Journal d’une confinée – Jour 40

26 avril 2020.


Harry Potter de J. K. Rowling. Fleetwood Mac. S’émerveiller des fleurs qui poussent.


Et voilà c’est fini.

Mon confinement tel que je le vis depuis le début prend fin demain.

Cela ne veut pas dire que je vais sortir de chez moi sans masque, aller sonner chez mes voisins, les embrasser goulûment un à un ou encore aller lécher une barre de métro. À vrai, je ne ferais pas ça en temps normal….

Non, à partir de demain je reprend le chemin du travail. Après un an de chômage et 40 jours de confinement, je vais me vêtir de mon plus beau bleu de travail et sortir de mes petits problèmes de privilégiées et d’angoissée de la vie pour aller me rendre utile.

Et ça me met en joie.

J’ai appris que j’avais été engagée le lendemain de mes 30 ans (qui ont eu lieu lundi). C’était comme un cadeau de l’univers.

Je redoutais d’avoir 30 ans. Bien sûr à cause de toutes ces injonctions qu’on met sur le dos des jeunes femmes et des attentes de la société. Avoir 30 ans me mettait face à ces fameuses « check-list vie » où tout ce que je n’avais pas coché (et pour lequel j’ai encore le temps d’avoir envie d’y penser à les réaliser) prenaient plus de place que ce que j’avais accompli. Je n’avais pas prévu d’être au chômage si longtemps. Non, la petite privilégiée que je suis ne pensait pas une seconde qu’une recherche d’emploi serait si compliqué. Qui ne voudrait pas de moi ?

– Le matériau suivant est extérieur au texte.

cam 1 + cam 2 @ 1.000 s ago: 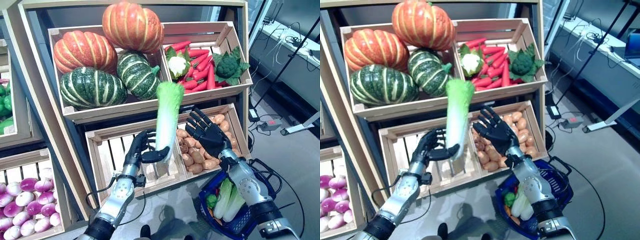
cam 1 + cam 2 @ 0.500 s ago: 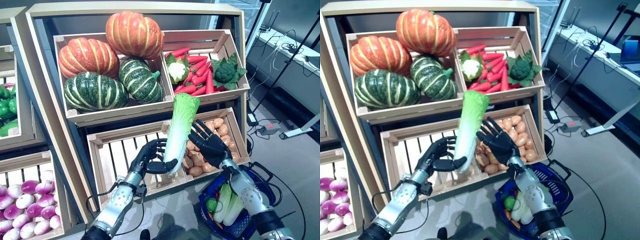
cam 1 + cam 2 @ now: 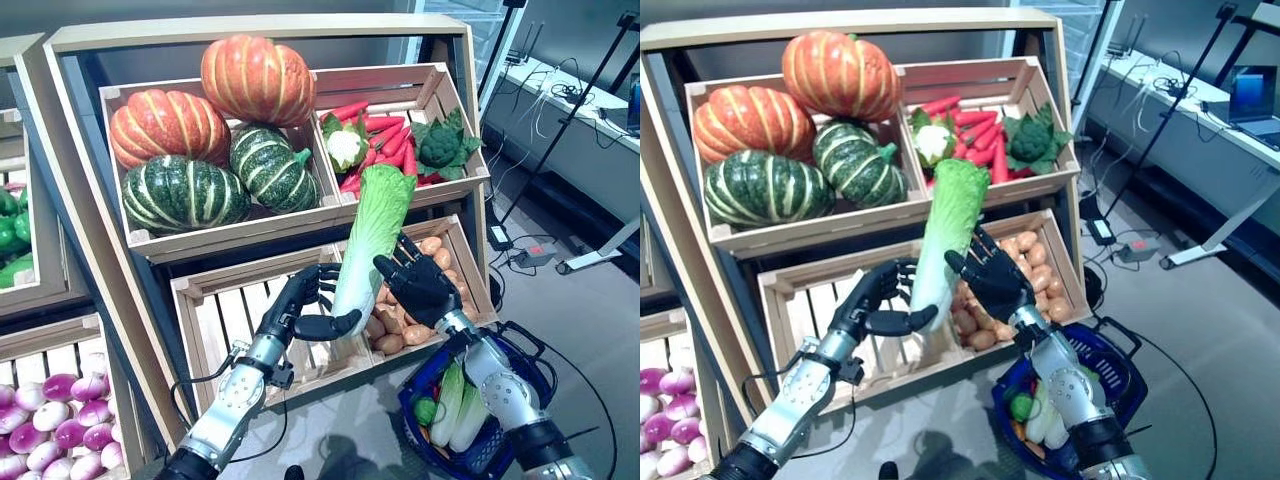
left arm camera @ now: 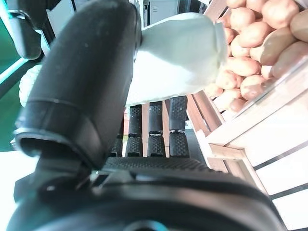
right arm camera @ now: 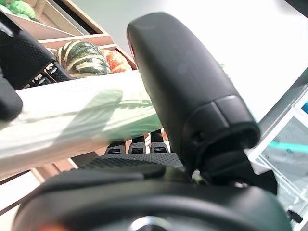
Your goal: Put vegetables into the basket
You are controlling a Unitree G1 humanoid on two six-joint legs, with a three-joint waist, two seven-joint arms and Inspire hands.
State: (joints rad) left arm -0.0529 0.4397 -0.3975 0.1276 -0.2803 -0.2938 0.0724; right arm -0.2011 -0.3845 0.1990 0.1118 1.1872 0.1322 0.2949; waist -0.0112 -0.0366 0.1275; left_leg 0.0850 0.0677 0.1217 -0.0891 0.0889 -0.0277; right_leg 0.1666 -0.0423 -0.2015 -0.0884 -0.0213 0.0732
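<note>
Green-white cabbage (image 3: 368,240) sits upright in front of the crates, left hand (image 3: 300,310) curled round its stalk w/ right hand (image 3: 415,285) spread open against it, likely a handover toward basket (image 3: 500,440) below right.

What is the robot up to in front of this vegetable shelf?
The left hand holds a napa cabbage by its white base, leaves tilted up, in front of the shelf's wooden crates. The right hand is at the cabbage from the other side with fingers spread, apparently for a handover. The blue basket hangs on the right arm and already holds vegetables, including two more napa cabbages.
</note>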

Même si je chéris ces privilèges (surtout maintenant que je les déconstruis) parce qu’ils m’ont permis de grandir en pensant que seulement le ciel est la limite, ils rendent le coup sur la tête très puissant et violent.

Un coup qui fait du bien, certes. Mais un coup quand même.

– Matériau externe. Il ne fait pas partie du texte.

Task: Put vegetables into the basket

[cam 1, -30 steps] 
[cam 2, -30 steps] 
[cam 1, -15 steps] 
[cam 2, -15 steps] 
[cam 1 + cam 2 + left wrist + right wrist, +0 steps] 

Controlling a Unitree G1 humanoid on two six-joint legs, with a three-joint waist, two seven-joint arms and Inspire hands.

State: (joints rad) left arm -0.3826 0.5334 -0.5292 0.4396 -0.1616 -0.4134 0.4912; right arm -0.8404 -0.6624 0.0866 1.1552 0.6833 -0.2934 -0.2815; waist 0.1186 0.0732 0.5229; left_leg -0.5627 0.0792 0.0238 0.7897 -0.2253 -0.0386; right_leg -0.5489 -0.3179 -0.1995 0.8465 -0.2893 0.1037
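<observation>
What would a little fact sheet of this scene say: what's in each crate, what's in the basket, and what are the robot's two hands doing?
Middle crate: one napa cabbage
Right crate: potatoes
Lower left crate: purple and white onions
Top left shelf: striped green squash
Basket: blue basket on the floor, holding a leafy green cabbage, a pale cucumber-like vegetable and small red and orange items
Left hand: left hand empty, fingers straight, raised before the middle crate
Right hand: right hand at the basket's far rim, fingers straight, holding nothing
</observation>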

Alors que voila à 30 ans +1 jour, je reçois ce fameux appel que j’ai failli ignorer car comme tout millennial qui se respecte, j’ai une petite phobie du téléphone. Ce fameux coup de téléphone qui me dit que l’on m’a enfin choisie. « Bravo, tu as passé le cap de fêter tes 30 ans chômeuse et confinée. Pour te féliciter, on a un cadeau pour toi: un boulot. Un que tu voulais, qui plus est. En vrai, on y est pas pour grand chose, c’est plutôt un hasard de calendrier. C’est toi qui t’es donnée la peine d’y arriver. Tu as tenu bon, tu as tenu le choc, et tu ne t’es pas tant plaint que ça, et surtout tu n’as fait que 76 banana bread depuis le début du confinement. »

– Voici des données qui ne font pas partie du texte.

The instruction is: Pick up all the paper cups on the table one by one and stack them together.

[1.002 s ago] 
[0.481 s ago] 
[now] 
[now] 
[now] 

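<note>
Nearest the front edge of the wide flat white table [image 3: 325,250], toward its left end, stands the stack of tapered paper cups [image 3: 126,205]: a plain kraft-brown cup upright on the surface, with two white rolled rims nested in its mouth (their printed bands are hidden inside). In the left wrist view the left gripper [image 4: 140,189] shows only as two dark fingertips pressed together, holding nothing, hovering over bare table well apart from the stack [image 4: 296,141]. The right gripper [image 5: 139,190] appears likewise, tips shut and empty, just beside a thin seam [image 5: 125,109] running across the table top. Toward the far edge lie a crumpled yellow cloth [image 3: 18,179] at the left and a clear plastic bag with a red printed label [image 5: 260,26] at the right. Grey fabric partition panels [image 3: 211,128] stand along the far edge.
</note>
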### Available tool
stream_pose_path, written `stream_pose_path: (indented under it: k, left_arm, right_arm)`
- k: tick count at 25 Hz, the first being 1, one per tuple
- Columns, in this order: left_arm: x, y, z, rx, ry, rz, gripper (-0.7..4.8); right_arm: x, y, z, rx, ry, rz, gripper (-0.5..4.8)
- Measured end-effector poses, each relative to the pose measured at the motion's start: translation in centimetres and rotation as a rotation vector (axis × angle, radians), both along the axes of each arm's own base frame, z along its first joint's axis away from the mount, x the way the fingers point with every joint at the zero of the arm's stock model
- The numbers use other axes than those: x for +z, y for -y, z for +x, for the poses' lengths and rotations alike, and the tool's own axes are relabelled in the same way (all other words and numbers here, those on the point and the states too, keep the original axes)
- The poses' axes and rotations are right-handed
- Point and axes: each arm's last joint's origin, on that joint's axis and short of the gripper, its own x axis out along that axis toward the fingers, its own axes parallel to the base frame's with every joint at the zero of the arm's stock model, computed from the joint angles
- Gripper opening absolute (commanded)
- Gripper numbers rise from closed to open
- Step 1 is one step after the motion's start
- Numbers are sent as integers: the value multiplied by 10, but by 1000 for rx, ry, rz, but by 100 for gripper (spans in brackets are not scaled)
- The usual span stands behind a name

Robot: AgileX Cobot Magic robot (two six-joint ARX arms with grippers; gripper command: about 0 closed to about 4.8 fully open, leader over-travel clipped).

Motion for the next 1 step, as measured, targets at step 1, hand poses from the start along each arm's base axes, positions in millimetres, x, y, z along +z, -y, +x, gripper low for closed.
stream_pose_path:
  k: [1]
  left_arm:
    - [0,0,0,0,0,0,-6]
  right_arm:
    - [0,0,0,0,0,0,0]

Surmonter ses peurs, quelle satisfaction !

Alors confinement chéri, on se quitte bons amis car on ne se sépare pas tout de suite. Le temps que tu trouves un appart et une autre planète à aller ennuyer. En attendant, je ne vais pas te faire l’offense de recommencer ma vie sociale, je sais que ça te ferait trop de mal.
Et je respecte ce que nous avons vécu.

Mais, mon petit Coco, ne t’éternise pas. Les ruptures qui durent 100 000 ans, ça ne fait du bien à personne. Je ne voudrais pas te détester et devoir expliquer à mes amis que je ne peux pas les recevoir tout de suite car comme tu vis encore sous mon toit, c’est plus compliqué.

Donc n’aie pas peur de décrocher le téléphone, tu pourrais manquer une bonne opportunité.

Et moi manquer de retrouver ma complète liberté.

Bisou.

Journal d’une confinée – Jour 33

19 avril 2020.


Lors d’une nuit d’été un peu fraîche du mois de juillet 1989, j’ai gagné la plus importante des courses de ma vie. La seule.

Moi qui ne deviendrai pas une grande sportive, l’histoire le démontrera, j’ai réussi à être la première cette nuit-là.

Et 9 mois plus tard, tu me tenais dans tes bras. Je m’agrippais à ton sein, à toi. Pas besoin de mots, le langage du corps suffit parfois pour comprendre des vérités.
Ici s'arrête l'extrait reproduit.